*Problem*
Set down the data below from its first line to the line holding "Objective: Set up", inclusive; omit all pictures.

*Records for processing*
───

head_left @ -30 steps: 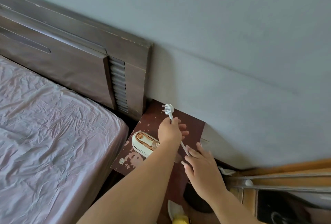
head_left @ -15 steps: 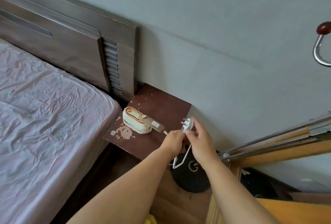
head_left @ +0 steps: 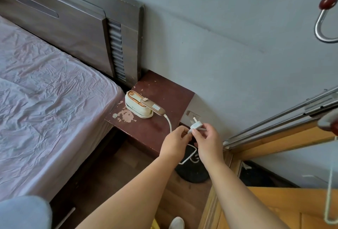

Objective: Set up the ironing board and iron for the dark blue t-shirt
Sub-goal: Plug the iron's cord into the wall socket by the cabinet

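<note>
Iron (head_left: pixel 140 107) sits on the bench (head_left: pixel 164 89) beside the bed (head_left: pixel 45 100), near the bench's front-left corner, handle folded flat. Its white cord (head_left: pixel 169 122) arcs off the handle end, over the bench's front edge and down to my hands.

Right hand (head_left: pixel 207 139): thumb and forefinger pinched on the plug (head_left: pixel 195 126), other fingers loosely curled. Prongs point up and toward the wall. Left hand (head_left: pixel 174 141): closed lightly on the cord just behind the plug, steadying it. A slack loop of cord hangs below both hands, in front of a dark round base (head_left: pixel 193 173) on the floor.

Socket (head_left: pixel 193 114) is low on the wall, just right of the bench and just above the plug. Plug is near it but not in. No ironing board or t-shirt in view; I judge the setup still early.

Risks from here:
- Prongs look tilted relative to the socket face. Pushing in at this angle could bend them or miss the slots.
- Bench edge crowds the socket on the left; the left hand may have no room and could knock the plug off line.
- Cord run from iron to plug looks short. A pull toward the wall could drag the iron across the bench, perhaps off the edge.
- The hanging loop could snag on the base below.
- Fingertips sit close to the prongs; they could touch metal as it seats.
</note>
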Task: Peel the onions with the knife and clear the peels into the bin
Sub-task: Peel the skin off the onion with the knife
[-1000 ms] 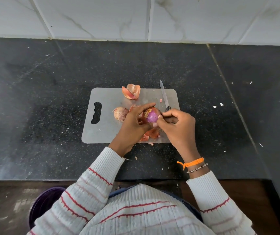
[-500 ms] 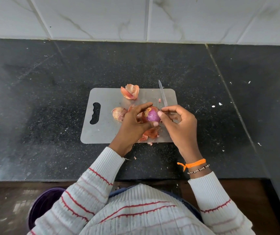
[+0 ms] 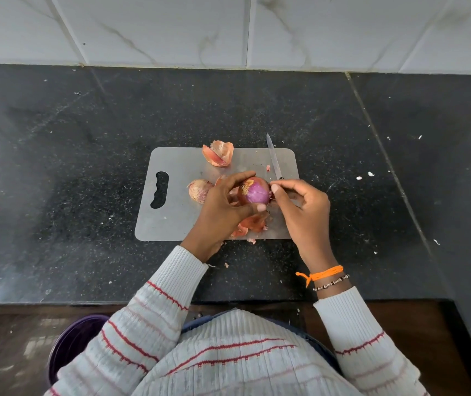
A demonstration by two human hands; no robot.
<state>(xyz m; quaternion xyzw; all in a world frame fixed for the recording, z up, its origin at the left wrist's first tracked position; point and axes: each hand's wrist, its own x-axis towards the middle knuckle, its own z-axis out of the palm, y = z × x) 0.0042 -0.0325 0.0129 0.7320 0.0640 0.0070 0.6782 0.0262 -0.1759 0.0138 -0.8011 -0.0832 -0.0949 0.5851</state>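
Observation:
My left hand (image 3: 223,207) grips a partly peeled purple onion (image 3: 255,191) above the grey cutting board (image 3: 177,218). My right hand (image 3: 303,207) holds the knife (image 3: 274,157), its blade pointing away over the board's far edge, while thumb and forefinger pinch at the onion's right side. An unpeeled onion (image 3: 198,190) lies on the board just left of my left hand. Orange peels (image 3: 218,152) rest at the board's far edge, and more peels (image 3: 253,224) lie under my hands. The purple bin (image 3: 71,344) stands on the floor at lower left, partly hidden by my sleeve.
The board sits on a black speckled countertop (image 3: 57,181) with small white scraps scattered at the right. A white tiled wall (image 3: 228,27) runs along the back. The counter's front edge lies just below my wrists, with dark floor beneath.
My right hand shifted slightly right and its fingertips now pinch the onion's right side. The onion has turned a little in my left hand, showing more purple flesh.

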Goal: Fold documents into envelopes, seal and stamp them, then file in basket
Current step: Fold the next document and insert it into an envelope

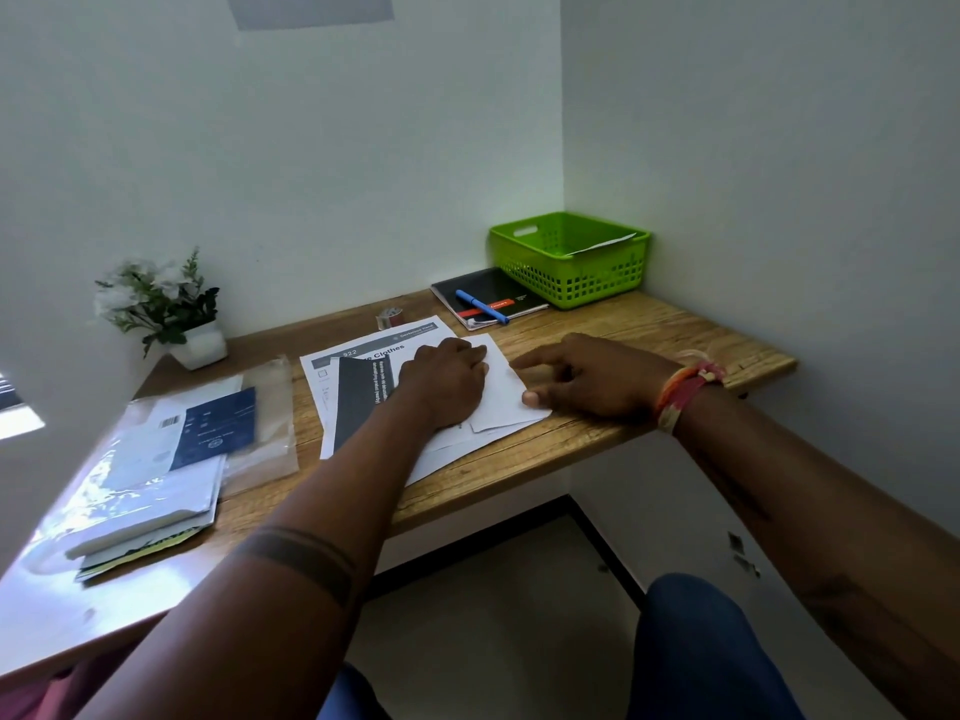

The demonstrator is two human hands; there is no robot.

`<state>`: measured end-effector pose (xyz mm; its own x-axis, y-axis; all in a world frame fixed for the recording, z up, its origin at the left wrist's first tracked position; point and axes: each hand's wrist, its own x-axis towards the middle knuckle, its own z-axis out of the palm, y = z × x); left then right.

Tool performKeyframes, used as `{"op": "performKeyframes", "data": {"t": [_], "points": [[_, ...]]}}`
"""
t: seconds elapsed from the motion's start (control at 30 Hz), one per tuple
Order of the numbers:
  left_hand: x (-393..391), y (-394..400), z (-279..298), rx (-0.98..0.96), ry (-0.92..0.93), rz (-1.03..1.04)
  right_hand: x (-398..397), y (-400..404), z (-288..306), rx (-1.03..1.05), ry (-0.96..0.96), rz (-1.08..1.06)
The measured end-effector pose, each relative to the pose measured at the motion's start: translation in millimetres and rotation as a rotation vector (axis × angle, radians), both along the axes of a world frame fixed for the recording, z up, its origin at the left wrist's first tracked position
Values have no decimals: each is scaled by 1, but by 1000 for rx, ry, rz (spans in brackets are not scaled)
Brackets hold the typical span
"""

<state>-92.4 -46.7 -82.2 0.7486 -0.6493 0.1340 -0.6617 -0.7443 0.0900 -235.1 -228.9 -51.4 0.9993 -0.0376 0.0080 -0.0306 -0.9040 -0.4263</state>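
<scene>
A white envelope [506,397] lies on printed documents [363,356] in the middle of the wooden desk [597,444]. My left hand [447,381] rests on the envelope's left part with its fingers curled down onto the paper. My right hand [587,379] lies at the envelope's right edge, thumb tip on the paper and forefinger stretched left over it. A green plastic basket [571,259] stands in the far right corner with a white sheet leaning inside.
A black notebook [488,298] with a blue pen [483,306] lies beside the basket. A small tape roll [390,318] sits behind the documents. A clear plastic bag with packets [171,459] lies at left. A potted plant [166,309] stands by the wall.
</scene>
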Motion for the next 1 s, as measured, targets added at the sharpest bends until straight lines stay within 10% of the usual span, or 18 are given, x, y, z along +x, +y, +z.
{"op": "performKeyframes", "data": {"t": [1.0], "points": [[-8, 4, -1, -171, 55, 37, 141, 21, -9, -181, -237, -158]]}}
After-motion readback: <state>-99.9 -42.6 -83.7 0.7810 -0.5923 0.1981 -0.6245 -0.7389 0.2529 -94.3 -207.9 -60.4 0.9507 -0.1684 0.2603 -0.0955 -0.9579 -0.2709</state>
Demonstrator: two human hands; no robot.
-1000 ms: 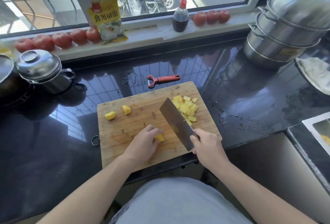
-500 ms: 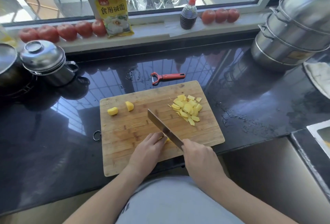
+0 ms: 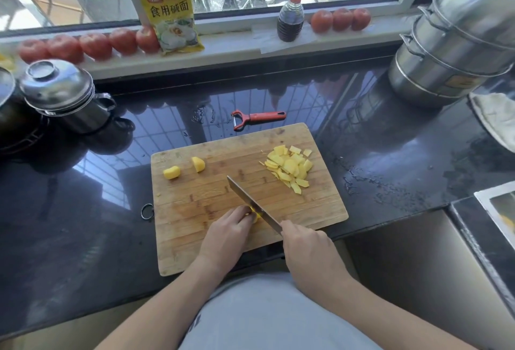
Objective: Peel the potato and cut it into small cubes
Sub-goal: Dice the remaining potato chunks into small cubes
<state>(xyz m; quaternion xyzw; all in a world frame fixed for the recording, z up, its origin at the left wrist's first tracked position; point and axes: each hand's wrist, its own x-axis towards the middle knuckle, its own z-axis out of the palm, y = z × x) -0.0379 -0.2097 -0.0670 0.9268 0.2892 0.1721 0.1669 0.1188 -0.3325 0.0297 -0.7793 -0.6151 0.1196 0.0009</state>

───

*Reply*
head_left @ -30 steps: 
head_left @ -15 steps: 
head_left @ +0 steps: 

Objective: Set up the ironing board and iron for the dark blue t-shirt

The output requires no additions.